- _ACTIVITY_
The reply should contain each record below, returned exactly as given.

*** Begin section ***

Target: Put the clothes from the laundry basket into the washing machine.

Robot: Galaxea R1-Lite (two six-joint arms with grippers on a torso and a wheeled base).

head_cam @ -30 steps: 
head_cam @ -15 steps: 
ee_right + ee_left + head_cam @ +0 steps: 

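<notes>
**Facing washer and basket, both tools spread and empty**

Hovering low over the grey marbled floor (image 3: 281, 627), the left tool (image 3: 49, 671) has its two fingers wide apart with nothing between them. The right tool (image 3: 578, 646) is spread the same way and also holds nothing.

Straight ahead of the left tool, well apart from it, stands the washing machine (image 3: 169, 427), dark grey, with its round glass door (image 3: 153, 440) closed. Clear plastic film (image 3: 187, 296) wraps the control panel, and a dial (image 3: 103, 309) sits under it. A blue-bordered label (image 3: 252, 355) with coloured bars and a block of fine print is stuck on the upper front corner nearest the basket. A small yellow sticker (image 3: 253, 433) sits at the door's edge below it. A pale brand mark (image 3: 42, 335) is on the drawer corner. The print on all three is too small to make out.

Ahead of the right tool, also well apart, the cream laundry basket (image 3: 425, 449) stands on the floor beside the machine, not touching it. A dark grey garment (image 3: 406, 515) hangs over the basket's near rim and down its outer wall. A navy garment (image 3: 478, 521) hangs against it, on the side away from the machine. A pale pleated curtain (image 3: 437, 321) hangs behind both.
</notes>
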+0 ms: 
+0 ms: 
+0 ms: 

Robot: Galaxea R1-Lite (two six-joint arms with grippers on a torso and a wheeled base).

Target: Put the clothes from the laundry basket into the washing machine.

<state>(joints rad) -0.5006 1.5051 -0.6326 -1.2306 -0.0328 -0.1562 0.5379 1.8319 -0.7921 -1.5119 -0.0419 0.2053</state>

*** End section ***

- _ANSWER SECTION_
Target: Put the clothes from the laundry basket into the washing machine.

Robot: Galaxea R1-Lite (two six-joint arms with grippers on a torso and a wheeled base).

head_cam @ -30 steps: 
head_cam @ -15 steps: 
ee_right + ee_left + head_cam @ +0 steps: 

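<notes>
**Facing washer and basket, both tools spread and empty**

Hovering low over the grey marbled floor (image 3: 281, 627), the left tool (image 3: 49, 671) has its two fingers wide apart with nothing between them. The right tool (image 3: 578, 646) is spread the same way and also holds nothing.

Straight ahead of the left tool, well apart from it, stands the washing machine (image 3: 169, 427), dark grey, with its round glass door (image 3: 153, 440) closed. Clear plastic film (image 3: 187, 296) wraps the control panel, and a dial (image 3: 103, 309) sits under it. A blue-bordered label (image 3: 252, 355) with coloured bars and a block of fine print is stuck on the upper front corner nearest the basket. A small yellow sticker (image 3: 253, 433) sits at the door's edge below it. A pale brand mark (image 3: 42, 335) is on the drawer corner. The print on all three is too small to make out.

Ahead of the right tool, also well apart, the cream laundry basket (image 3: 425, 449) stands on the floor beside the machine, not touching it. A dark grey garment (image 3: 406, 515) hangs over the basket's near rim and down its outer wall. A navy garment (image 3: 478, 521) hangs against it, on the side away from the machine. A pale pleated curtain (image 3: 437, 321) hangs behind both.
</notes>
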+0 ms: 
+0 ms: 
+0 ms: 

Robot: Galaxea R1-Lite (two six-joint arms with grippers on a torso and a wheeled base).

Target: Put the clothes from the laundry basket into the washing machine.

<state>(joints rad) -0.5006 1.5051 -0.6326 -1.2306 -0.0328 -0.1562 0.5379 1.8319 -0.7921 -1.5119 -0.0419 0.2053</state>

What came before is the finished answer.